## THE DATA
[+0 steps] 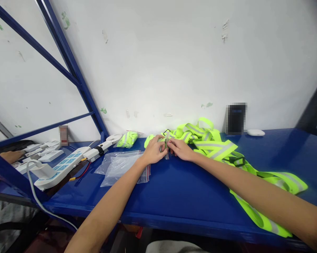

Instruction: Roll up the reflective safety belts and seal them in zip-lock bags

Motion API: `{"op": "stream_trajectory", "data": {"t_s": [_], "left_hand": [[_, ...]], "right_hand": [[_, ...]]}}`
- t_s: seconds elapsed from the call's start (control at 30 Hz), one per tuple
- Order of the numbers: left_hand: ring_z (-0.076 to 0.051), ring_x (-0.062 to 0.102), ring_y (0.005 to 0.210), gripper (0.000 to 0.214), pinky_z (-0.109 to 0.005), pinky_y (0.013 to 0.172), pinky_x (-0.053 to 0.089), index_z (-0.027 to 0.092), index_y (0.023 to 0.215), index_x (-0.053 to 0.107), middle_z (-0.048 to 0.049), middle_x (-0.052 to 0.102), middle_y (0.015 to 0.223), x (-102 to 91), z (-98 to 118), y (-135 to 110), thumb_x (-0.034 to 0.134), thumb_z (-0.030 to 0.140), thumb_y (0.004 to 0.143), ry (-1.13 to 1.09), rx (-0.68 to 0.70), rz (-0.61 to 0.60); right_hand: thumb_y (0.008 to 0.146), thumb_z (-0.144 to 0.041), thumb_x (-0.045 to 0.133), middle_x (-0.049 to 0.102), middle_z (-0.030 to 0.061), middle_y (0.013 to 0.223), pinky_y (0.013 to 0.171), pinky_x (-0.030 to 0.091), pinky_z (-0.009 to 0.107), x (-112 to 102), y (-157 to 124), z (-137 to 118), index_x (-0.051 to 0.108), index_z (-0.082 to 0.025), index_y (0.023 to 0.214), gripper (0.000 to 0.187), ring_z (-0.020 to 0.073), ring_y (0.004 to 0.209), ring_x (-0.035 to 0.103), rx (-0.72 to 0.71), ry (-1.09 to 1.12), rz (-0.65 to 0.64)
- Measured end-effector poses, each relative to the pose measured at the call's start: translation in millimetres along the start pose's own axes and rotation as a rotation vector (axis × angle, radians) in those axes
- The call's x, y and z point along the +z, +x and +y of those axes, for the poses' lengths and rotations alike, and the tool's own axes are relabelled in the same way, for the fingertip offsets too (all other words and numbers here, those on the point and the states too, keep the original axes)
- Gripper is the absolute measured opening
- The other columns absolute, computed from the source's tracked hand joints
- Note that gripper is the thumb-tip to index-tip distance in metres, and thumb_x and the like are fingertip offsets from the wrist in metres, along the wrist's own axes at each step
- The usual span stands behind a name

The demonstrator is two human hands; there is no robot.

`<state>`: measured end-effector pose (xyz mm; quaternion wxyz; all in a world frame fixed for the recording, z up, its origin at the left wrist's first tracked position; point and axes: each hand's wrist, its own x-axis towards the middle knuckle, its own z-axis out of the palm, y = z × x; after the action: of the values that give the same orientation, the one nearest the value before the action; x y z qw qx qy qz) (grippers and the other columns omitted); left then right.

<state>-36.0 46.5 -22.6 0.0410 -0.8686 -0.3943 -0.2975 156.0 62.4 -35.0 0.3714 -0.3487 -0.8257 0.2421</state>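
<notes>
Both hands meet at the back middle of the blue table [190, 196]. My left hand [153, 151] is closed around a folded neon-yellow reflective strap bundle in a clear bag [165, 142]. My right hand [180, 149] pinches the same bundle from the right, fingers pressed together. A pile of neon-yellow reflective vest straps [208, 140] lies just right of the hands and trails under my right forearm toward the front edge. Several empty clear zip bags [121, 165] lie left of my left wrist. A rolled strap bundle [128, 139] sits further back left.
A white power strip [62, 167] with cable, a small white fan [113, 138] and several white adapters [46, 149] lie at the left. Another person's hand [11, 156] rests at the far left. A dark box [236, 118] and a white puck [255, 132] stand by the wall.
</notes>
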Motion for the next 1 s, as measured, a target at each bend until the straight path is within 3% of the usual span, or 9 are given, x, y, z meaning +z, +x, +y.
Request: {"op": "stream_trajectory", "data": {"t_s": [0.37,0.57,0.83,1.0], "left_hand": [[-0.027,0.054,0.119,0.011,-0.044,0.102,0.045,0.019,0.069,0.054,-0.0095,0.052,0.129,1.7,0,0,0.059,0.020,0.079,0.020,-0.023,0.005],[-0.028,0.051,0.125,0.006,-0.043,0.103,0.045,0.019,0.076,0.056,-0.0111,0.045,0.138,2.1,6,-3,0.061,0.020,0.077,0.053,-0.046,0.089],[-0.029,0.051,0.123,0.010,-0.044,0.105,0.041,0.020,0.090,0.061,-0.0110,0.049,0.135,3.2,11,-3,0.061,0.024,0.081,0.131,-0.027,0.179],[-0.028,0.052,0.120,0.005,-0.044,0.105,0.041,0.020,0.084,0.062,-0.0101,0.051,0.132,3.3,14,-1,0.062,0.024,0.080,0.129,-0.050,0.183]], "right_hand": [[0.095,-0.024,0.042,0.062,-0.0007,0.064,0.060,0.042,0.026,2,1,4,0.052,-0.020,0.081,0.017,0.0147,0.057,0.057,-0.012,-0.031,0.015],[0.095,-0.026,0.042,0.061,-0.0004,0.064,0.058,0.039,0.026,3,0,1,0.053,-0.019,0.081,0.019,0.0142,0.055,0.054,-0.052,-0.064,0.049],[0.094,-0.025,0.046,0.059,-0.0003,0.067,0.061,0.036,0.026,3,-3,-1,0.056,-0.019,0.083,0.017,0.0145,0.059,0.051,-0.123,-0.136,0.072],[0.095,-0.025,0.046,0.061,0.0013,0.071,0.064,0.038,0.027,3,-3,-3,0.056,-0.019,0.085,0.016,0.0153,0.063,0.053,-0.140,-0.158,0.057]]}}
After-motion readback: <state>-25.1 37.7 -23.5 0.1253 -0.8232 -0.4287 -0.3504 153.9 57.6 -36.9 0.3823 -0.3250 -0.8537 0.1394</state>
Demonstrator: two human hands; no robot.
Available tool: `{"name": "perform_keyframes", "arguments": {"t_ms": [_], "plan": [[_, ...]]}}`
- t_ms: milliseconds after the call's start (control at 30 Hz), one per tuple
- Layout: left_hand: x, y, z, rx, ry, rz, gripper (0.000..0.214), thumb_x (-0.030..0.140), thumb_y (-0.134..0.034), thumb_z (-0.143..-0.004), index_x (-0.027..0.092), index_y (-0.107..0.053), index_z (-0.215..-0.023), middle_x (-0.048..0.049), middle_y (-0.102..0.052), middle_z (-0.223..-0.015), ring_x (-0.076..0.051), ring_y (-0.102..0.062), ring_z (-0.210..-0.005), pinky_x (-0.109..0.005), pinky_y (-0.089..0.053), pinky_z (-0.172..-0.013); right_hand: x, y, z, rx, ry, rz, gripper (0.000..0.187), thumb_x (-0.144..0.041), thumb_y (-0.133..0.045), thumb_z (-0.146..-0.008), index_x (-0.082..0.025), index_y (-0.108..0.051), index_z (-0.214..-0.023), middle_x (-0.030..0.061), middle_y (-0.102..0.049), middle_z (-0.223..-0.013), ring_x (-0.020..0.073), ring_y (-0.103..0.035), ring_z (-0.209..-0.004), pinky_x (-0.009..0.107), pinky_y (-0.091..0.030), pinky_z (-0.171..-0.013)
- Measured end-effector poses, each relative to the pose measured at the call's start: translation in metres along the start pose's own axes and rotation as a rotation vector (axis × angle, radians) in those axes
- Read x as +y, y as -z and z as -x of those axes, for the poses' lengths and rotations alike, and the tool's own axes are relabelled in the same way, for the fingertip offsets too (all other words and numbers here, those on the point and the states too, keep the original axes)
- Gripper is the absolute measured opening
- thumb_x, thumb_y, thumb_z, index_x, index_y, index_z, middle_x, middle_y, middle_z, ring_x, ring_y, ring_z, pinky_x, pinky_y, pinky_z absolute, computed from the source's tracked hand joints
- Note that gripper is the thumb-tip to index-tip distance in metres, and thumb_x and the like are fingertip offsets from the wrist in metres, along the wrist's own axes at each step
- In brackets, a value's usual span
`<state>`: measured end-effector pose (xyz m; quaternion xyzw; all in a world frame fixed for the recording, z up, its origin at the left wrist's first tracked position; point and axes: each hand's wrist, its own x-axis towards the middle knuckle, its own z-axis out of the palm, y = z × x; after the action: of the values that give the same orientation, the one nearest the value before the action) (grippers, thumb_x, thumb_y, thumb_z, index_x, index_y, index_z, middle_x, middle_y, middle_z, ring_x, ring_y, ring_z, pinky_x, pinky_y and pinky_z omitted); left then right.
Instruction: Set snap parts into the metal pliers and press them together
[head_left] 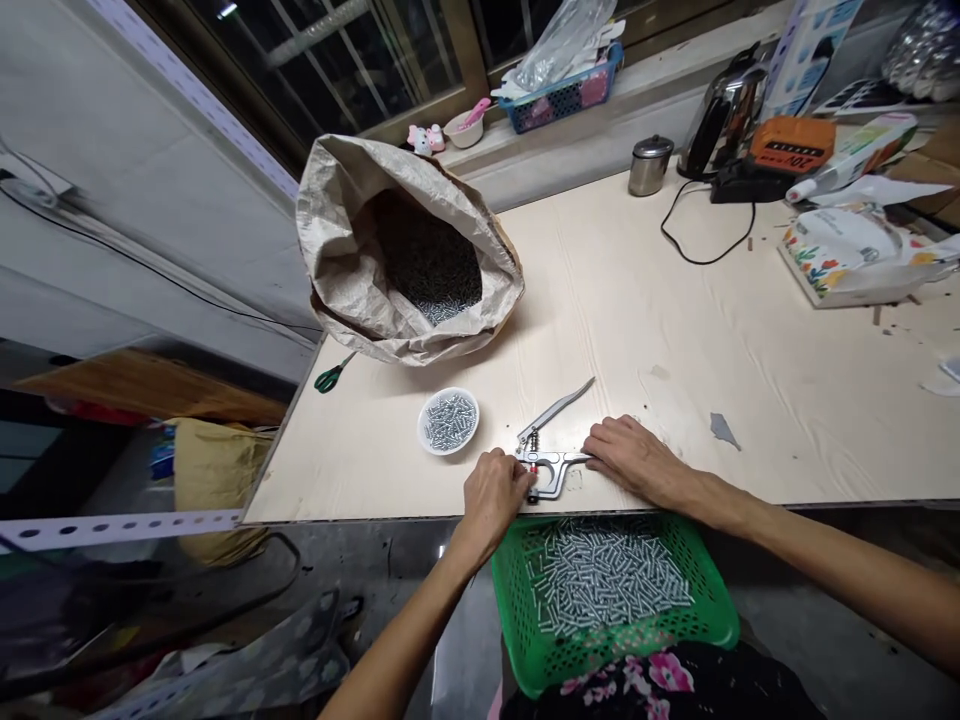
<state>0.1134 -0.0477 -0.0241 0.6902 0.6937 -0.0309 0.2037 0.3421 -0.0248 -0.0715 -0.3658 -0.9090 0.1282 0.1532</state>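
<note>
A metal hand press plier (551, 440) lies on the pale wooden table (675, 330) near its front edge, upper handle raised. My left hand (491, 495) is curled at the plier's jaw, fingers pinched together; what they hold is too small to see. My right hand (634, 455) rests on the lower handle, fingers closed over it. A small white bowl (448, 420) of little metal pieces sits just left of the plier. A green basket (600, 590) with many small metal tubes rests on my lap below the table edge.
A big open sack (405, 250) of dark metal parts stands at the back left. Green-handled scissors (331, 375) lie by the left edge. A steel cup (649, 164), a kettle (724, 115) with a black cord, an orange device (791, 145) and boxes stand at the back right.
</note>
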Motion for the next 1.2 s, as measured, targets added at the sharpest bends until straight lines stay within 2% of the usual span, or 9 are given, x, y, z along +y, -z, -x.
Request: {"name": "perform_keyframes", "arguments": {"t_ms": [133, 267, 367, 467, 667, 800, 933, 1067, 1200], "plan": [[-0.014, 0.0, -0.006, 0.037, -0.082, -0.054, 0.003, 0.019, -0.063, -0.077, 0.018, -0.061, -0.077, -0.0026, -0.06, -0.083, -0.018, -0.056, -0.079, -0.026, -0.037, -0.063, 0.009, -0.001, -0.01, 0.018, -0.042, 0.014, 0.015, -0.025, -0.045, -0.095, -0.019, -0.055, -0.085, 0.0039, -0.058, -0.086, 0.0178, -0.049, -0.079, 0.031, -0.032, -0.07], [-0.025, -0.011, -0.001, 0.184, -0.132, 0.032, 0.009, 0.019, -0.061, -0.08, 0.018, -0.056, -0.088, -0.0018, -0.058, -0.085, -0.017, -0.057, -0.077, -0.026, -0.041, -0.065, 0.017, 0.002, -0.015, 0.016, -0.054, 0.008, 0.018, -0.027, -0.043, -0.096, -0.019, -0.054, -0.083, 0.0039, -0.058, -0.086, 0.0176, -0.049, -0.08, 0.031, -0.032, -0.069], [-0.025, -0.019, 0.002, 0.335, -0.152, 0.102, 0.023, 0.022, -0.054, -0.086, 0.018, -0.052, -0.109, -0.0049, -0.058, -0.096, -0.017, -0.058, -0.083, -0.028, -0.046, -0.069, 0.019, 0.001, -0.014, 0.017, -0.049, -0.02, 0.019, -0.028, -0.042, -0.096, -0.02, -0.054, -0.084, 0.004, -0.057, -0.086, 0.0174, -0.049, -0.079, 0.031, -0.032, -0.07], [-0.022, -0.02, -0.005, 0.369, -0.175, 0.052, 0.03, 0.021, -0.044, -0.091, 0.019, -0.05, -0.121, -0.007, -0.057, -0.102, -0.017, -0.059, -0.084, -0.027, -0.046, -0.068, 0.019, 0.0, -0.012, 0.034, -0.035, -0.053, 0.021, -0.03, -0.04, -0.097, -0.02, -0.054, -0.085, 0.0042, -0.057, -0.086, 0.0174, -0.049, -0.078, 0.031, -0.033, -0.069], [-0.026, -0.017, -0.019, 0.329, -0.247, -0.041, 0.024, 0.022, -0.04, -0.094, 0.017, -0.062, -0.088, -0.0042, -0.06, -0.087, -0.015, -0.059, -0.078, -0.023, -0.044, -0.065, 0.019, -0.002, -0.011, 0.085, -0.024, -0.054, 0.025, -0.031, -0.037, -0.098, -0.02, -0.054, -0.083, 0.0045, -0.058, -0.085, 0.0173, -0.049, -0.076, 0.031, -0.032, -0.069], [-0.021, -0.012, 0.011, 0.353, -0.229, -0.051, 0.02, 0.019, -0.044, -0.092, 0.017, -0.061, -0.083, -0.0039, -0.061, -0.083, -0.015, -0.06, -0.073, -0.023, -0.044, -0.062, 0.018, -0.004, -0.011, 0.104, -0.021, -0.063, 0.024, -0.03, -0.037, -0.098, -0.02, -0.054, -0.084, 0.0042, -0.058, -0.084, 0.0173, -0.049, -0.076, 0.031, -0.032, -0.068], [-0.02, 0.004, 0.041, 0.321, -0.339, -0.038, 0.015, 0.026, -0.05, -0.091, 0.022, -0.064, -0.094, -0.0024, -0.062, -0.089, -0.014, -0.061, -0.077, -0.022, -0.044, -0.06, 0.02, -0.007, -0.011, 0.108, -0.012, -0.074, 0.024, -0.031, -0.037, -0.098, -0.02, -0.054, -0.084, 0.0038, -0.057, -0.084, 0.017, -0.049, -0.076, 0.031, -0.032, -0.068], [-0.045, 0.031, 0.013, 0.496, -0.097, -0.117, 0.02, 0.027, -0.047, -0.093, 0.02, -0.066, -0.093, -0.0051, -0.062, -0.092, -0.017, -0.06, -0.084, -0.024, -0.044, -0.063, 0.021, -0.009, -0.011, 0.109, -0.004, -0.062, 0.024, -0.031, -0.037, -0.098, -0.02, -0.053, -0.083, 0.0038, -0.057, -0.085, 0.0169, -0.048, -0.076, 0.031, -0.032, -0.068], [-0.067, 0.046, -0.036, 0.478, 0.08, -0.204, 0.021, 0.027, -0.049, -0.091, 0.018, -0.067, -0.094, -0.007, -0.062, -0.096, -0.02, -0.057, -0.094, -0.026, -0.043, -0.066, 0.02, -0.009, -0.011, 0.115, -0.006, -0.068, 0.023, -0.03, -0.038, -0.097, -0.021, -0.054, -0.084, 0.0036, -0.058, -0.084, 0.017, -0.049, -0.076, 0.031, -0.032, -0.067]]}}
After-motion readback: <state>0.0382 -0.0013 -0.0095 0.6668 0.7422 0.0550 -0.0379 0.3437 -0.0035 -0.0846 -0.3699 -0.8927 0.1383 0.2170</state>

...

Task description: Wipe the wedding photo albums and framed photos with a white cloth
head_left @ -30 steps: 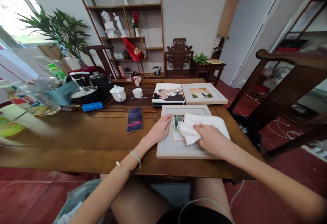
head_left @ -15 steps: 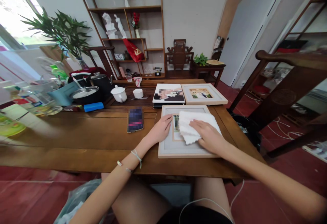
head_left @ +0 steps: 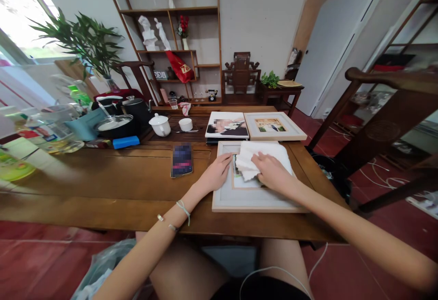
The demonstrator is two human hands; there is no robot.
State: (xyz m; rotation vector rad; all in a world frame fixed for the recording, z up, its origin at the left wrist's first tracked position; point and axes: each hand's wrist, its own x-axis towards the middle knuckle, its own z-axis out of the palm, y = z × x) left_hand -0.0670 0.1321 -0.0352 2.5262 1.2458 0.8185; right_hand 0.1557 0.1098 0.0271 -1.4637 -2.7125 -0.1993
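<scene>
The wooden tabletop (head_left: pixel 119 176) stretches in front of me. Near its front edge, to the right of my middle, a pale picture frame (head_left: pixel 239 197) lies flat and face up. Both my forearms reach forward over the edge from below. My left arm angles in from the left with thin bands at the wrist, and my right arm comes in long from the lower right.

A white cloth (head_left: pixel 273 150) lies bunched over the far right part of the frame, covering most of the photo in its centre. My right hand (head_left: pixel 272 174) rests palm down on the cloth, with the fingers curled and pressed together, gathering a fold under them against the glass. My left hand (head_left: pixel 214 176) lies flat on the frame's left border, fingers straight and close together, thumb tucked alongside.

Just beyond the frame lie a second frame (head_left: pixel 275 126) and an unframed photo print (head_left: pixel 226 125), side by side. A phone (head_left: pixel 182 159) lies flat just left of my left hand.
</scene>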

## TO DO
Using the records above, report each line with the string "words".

## RESPONSE FOR THIS EXERCISE
- The call's x, y and z point along the +z, +x and +y of those axes, for the poses' lengths and rotations alike, and the tool's own axes are relabelled in the same way, for the fingertip offsets too (all other words and numbers here, those on the point and the states too, keep the original axes)
- Read x as +y, y as -z and z as -x of those axes, for the poses' lengths and rotations alike, and the tool's own axes are relabelled in the same way, for the fingertip offsets too (all other words and numbers here, those on the point and the states too, keep the original axes)

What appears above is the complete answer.